Changeling

I spent the better part of today finally finally finally after years converting from Movable Type to WordPress. I’ve run EWM on Movable Type since 2004, and the blog has in part as a result of its cumbersome platform dwindled, faded, crept quietly into an idle corner of the web. If I don’t write into it or visit, why would anyone.

The changeover was easy enough, since I’d upgraded Movable Type in early January. That upgrade was necessary for restoring the blog to logging in. Once I could login, I could back it up. Once I could back it up, I could export it, do a little dance.

I’m at the end of a four-month research leave, with a few days to meander before closing in on the last two chapters of the book I’m working on. And with this meander, I’d like to dust off the various websites I keep up, especially this blog and my landing page for the CV and teaching dossier. I’m discovering the limits of my having kept up with HTML5, the limits of letting weeds creep in and not especially paying much attention to the interplay of various javascript modules and snippets from elsewhere.

I have a couple of IFTTT recipes I’d like to chisel free, and maybe this will spur new or different energy for Twitter, or for posting here and relaying it to Facebook. I pose this more as possibility than prediction and publish it with a shrug, a maybe, a glance out the window reminding me that it’s springtime and won’t for all the rest of the days between now and summer’s end be raining quite as steadily as it is today.

Reinventing the Wheel

Despite an abbreviated work session this morning, I found time to download and
install the latest version of CMap Tools, an
application I grew fond of during coursework and then inexplicably uninstalled
twenty months ago, just after I used it to map the dissertation I’ve been
working at ever since. About the latest version: what’s not to love?  I thought
about it in the first place because I had a few ideas for a new map-sketch, the
raw start to an article I intend to draft before summer’s end.
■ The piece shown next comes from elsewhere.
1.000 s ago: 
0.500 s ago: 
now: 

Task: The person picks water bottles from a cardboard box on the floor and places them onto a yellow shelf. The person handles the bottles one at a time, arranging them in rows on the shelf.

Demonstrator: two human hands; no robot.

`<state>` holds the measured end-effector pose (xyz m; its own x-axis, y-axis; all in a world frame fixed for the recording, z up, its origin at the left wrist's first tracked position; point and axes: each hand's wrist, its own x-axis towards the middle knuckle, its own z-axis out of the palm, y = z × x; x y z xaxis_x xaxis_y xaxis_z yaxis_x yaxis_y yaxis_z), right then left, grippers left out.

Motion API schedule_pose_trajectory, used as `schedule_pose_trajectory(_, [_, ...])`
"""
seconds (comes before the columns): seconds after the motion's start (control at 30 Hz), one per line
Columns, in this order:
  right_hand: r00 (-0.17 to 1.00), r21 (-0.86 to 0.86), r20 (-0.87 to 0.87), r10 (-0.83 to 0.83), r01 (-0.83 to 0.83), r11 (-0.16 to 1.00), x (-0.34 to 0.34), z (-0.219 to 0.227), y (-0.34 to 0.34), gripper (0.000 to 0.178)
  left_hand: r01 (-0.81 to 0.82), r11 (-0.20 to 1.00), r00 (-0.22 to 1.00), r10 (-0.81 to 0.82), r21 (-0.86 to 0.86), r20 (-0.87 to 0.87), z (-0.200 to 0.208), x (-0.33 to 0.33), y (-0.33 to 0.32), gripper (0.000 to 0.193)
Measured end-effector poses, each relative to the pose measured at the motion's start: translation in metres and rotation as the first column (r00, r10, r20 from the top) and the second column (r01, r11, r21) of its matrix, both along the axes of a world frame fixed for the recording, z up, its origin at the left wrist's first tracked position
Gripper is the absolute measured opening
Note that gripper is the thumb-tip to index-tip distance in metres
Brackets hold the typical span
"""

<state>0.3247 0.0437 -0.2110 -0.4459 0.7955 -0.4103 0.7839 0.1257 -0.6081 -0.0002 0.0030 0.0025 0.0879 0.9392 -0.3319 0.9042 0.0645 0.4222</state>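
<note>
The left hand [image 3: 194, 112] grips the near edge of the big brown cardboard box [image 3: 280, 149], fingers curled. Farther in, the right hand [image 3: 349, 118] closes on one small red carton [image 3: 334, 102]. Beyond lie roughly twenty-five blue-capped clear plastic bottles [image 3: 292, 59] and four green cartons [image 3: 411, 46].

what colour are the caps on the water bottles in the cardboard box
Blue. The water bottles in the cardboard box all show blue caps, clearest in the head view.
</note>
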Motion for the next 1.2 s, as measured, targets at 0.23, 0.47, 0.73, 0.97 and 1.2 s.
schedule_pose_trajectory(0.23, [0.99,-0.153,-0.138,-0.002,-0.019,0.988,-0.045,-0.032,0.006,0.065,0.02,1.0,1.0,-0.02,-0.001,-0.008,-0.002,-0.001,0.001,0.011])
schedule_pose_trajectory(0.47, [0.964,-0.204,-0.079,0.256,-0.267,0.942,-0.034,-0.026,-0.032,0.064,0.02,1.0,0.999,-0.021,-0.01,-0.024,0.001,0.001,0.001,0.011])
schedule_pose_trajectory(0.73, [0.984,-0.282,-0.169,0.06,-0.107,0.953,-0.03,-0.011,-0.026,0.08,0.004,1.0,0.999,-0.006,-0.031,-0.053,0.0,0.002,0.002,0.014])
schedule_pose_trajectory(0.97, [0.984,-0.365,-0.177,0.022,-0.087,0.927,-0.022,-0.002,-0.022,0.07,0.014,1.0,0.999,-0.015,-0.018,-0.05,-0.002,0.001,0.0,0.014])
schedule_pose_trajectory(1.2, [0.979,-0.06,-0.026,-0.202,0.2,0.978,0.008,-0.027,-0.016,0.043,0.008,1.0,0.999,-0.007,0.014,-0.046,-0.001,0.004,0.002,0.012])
I’ll say more about the application and the article another time, perhaps,
but all of this is a roundabout way of getting to the more pressing issue:
because I re-installed CMap Tools, I also rediscovered an old, forgotten
myscot wheel
folder.  The myscot wheel is an idiosyncratic cluster of mascots from programs where
I’ve worked and studied, a wheel because the figures are arranged in a circle.
For just over two months, since mid-February, I’ve had cause to add to it,
celebratory
cause. 

Myscot Wheel (update)

The new, improved wheel gives it away. As the culmination of my
job search, eight weeks ago I accepted a position for this coming fall as an Assistant Professor of
English at Eastern Michigan University
In addition to being so warmly welcomed by great colleagues and preparing for a
job I look forward to starting, the move to Ypsi-Arbor later this summer also means something of a homecoming for me. I
grew up in Michigan and have always referred to it proudly as home.

As tempted as I am to gush on, I’ll refrain for now and instead
loosely commit to a series–eventual entries on the position, on the courses I will be
teaching in the fall, on the market and anything worth sharing about how I
approached it. But there you have today’s circuit: CMap Tools, an updated myscot wheel,
and an upbeat announcement about joining EMU.